Froschauer was born in Neuburg near Oettingen (Bavaria) and acquired Zürich citizenship on 9 November 1519, as a gift "for his art." He learned the printer's trade with his uncle, Hans Froschauer, in Augsburg and came to Zurich in 1515. Working for one Hans Rüegger, he built a printing press. At Rüegger's death in 1517, Froschauer married his widow and took over the press, and he was given citizenship in 1519. A dispute over the sausage eating organized by Froschauer in his workshop during Lent in 1522 brought about open conflict between Zwingli and the clerical establishment, thus setting off the Reformation in Zürich.

At his wife's death in 1550, he married Dorothea Locher.
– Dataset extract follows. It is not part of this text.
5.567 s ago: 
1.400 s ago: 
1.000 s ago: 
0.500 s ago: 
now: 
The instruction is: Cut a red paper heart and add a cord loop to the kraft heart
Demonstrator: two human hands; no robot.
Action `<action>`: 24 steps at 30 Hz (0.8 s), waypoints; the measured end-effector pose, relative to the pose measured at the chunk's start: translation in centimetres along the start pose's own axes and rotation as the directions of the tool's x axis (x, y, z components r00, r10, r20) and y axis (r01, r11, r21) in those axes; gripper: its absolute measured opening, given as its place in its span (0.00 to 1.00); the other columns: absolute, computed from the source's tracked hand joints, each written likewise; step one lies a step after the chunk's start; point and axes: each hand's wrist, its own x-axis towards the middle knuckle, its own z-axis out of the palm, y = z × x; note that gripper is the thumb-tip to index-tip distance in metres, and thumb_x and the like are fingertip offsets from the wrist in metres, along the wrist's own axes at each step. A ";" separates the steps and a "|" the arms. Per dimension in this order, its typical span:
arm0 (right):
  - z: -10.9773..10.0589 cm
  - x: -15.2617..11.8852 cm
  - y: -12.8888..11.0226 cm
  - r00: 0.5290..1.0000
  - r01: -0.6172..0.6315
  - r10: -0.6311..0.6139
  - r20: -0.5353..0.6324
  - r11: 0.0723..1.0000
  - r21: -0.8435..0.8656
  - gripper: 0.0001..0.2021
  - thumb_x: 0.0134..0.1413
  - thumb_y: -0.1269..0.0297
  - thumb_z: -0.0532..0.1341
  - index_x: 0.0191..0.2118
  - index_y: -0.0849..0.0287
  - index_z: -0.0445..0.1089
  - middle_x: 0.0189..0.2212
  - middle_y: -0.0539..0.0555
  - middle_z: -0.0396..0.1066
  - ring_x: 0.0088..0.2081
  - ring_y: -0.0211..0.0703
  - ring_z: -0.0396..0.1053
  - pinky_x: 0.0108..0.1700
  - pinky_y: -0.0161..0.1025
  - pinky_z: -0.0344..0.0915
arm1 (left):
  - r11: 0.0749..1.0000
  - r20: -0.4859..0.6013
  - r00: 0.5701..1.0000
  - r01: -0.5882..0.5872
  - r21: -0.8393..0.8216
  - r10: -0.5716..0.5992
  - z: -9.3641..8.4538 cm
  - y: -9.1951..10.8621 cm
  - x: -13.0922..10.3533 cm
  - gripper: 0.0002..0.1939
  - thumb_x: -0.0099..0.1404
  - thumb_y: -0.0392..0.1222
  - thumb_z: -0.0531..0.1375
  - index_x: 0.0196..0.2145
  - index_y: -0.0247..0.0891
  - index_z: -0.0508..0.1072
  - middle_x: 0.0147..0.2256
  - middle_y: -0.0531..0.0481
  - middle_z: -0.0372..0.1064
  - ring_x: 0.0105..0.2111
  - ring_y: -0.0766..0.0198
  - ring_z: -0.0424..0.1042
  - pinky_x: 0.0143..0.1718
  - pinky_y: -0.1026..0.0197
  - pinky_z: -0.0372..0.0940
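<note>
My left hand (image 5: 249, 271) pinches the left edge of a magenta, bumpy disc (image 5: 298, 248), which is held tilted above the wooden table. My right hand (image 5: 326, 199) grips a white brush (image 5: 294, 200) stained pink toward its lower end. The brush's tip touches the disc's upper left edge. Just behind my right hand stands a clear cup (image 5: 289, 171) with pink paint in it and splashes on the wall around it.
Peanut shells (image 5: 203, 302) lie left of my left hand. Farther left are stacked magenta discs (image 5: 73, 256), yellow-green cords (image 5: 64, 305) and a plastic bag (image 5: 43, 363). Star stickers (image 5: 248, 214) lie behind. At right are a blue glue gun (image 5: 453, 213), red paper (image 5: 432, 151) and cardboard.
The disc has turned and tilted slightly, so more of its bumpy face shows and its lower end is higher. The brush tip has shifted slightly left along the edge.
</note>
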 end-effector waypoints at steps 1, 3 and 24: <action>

The  Froschau quarter of Zürich, just off the current Froschaugasse (), is named for Froschauer. The historical workshop was at the northern boundary of the Froschau, at Brunngass 18, facing the Zähringerplatz.
 
He printed the works of  Erasmus von Rotterdam,  Luther and notably of Zwingli. Between 1520 and 1564, about 700 titles in close to a million copies left Froschauer's four presses. The paper used was produced in the city's paper mill at the Limmat, also operated by Froschauer.
Froschauer died of the plague in 1564 in Zurich. His nephew Christoph Froschauer the Younger (1532–1585) took over the shop.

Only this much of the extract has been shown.